Casey Mckinley, Jarrod Jablonski, and George Irvine before a dive with the Woodville Karst Plain Project (WKPP). Photo courtesy of the GUE archives.

Given a world filled with individuals, we must do our best to bridge the divide. The good news is that we do this relatively well seeing that some differences are important but most are not usually extreme. The tail of the distribution represented by a small number of resistant individuals may well be quite small. This means that building profiles for resistant individuals might not have much impact and/or might be unreasonably dangerous. Either way, this individual variability is highly relevant and holds promise for the future. The next big advancement in health care will likely involve personalized medicine. Most of us may not live to see the usefulness of these developments in medicine, much less in decompression research, but the process is nonetheless hopeful. For example, research on heart rate variability ( HRV ) might be one such development, allowing a theoretical computer to monitor your individual stress and adjust the ascent accordingly.

Managing individual susceptibility to a fluctuating range of variables is complicated, especially when many of these variables remain undiscovered, or at least poorly understood. Clearly, all is not lost, as we do a very good job managing the problem of decompression sickness. Depending upon our measure of success, we could say this problem is effectively solved. The fact that we are arguing about the nuances of decompression-stop arrangement and obsessing about relatively small adjustments to our total decompression time speaks to this success. We are likely refining along the margins beyond the point of diminishing returns. However, we should not fool ourselves into thinking that we have all the answers. 

It’s The Data, Stupid

Another way to look at the science of decompression is to say it has mostly been a data-gathering exercise around which we fit slowly evolving boundary conditions. The boundary conditions are prescribed by algorithms and work quite well as long as we stay roughly within their range. It is quite possible we are not capturing any kind of truth about the way things work but rather refining our boundaries as we gather more data. It is true that we briefly foray into the field for some bubble-dynamics or that we strive to define the boundaries with process-markers like immune response, but none of these aspects has yet to produce a credible change in current practices. 

By far the most useful part of decompression research has been the accumulation of data and the refinement of algorithms that capture these outcomes. Ideally, these algorithms would extend well beyond the data they describe, supporting “safe” diving profiles where sparse or even no data exists. Yet, evidence suggests that our models are especially bad in these outlier territories including very deep and/or very long dives. Most divers with meaningful experience in the 100+ meter range will admit they have little assurance of a clean ascent absent any symptoms of decompression sickness. These aspects further suggest that we are working in the proverbial dark, or at least just barely within the distant illumination of modern knowledge.  This appears true at least with respect to specific determinations of cause (mistakes made) and effect (DCS incidence). Attempts to manage this uncertainty are in process among researchers spanning the globe. 

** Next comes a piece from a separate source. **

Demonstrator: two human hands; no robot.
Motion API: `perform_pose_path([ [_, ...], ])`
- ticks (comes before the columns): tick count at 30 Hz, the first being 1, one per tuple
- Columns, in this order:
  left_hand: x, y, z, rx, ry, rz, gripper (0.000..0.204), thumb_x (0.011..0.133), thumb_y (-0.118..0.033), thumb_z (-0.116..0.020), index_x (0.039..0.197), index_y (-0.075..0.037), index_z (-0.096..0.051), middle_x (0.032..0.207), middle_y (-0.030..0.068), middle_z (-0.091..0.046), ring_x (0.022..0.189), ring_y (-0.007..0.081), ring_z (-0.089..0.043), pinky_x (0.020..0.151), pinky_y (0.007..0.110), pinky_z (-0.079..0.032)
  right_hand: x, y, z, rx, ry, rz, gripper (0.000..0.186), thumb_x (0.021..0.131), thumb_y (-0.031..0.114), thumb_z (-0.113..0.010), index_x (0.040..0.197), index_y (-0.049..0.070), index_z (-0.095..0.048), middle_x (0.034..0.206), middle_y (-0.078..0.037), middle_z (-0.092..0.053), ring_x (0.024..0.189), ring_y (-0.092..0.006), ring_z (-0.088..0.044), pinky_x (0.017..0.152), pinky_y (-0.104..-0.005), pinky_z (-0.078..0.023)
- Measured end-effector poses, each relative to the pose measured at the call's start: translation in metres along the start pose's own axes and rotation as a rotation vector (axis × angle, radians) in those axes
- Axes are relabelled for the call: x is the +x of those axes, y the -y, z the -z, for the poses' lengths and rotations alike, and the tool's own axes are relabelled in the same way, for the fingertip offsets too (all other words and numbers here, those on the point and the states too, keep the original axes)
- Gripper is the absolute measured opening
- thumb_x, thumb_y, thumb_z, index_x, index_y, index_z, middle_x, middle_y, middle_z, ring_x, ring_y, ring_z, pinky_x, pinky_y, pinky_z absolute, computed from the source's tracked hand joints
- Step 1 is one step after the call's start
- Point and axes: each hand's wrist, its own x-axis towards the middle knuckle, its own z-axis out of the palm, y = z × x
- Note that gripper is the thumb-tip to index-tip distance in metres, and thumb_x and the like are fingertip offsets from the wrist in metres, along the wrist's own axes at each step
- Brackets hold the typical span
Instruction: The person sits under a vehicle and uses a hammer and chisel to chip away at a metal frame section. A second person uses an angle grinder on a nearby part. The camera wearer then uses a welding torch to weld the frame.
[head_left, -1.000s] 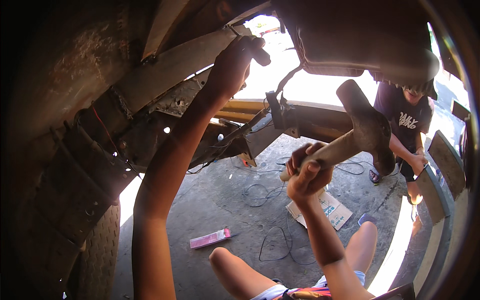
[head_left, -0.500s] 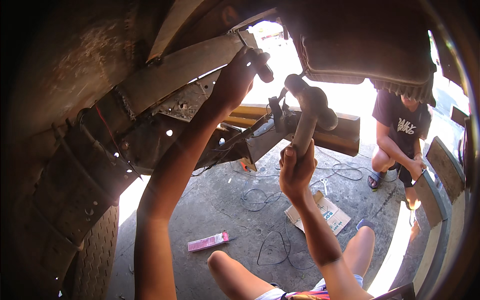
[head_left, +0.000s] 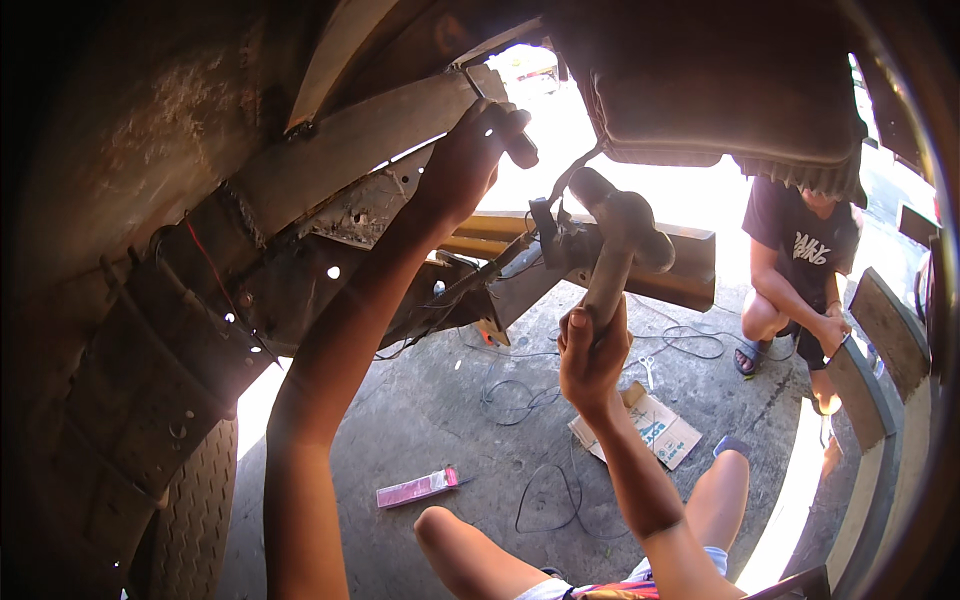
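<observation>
My left hand [head_left: 470,140] is raised with its fingers closed round a short dark tool [head_left: 520,150], beside a thin rod [head_left: 473,82] that reaches up to the corner of a metal beam [head_left: 360,120]. My right hand [head_left: 595,355] grips the handle of a large hammer [head_left: 625,232], whose heavy head is raised below and to the right of my left hand. Behind the hammer are a metal crossmember [head_left: 680,268] and a black bracket with wires [head_left: 552,235].
A dark overhanging housing [head_left: 700,90] is above. Another person [head_left: 800,250] crouches at right beside curved metal plates [head_left: 890,330]. On the concrete floor [head_left: 370,540] lie a cardboard sheet [head_left: 660,435], white scissors [head_left: 648,372], a pink packet [head_left: 415,488] and cables. Rusty bodywork [head_left: 150,130] fills the left.
The hammer has swung leftward and turned more upright toward my left hand, then dropped slightly. My left hand has moved a little lower, still closed on the tool.
</observation>
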Motion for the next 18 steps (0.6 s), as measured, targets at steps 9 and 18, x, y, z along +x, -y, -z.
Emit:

Most experts are convinced that bubbles play a role in developing symptoms of decompression sickness, and most of these believe the effect is significant. In this regard, we have perhaps not come so far from Haldane or Buhlmann, who were both well aware of bubbles but lacked the tools to manage their development throughout a diver’s ascent. Likewise, the most recent deep stop studies do not propose that bubbles are irrelevant, only that deep stops appear inefficient and, in at least some cases, can increase risk. On the other side, we have evidence that slower ascents and/or deeper stops can reduce bubbling, but we remain unclear about the degree of importance the bubbling itself represents, especially over the long ascents conducted by technical divers. 

Even a perfect model of bubbles might fail to predict or appreciably reduce decompression sickness, given the many complications in asserting the specific effect of bubbles in a given individual or within a particular injury. We are probably far from a perfect bubble model and perhaps even farther from determining how the wide array of variables might impact different individuals over time. 

Perhaps we can find a way to manage our uncertainty while still progressing our understanding of the likelihood of a given outcome. For good reason, this process is reminiscent of mysteries coming to light in other fields. We seem to be discovering that more knowledge in a given area does not always result in a clearer understanding. Less than 50 years ago, most people were convinced we had “solved” the mystery of elementary particles, bundling the atom in nice packages of three constituents with simple-sounding names. Now the more we learn, the better we measure, the deeper we look, the more unsettling is the complexity. 

Probabilistic Models and Uncertainty

Despite the confusing world around us, we have managed to achieve a high degree of success, and this continues despite our uncertainty. Management of this uncertainty can be mitigated by the use of probabilistic models and is currently common in other disciplines. This is an interesting and promising field, though it seems unlikely probabilistic decompression models will greatly change our current decompression profiles. This assumption may be wrong but seems appropriate, partly because we already have very low levels of decompression sickness, and partly because we have many supporting dives validating current time/depth profiles. 

Jarrod Jablonski towing decompression bottles at the surface during a GUE project dive. Photo courtesy of the GUE archives.

Adjustments like deep stops temporarily promised to reduce decompression time, perhaps by as much as one-third, but failed to materialize when tested more rigorously. This seems likely to remain true, at least as long as we assert a primary objective in maintaining very low DCS risk for the overwhelming majority. There may be a variety of small improvements to be found, but our current approach seems broadly “correct,” at least within the bounds of most active diving profiles. 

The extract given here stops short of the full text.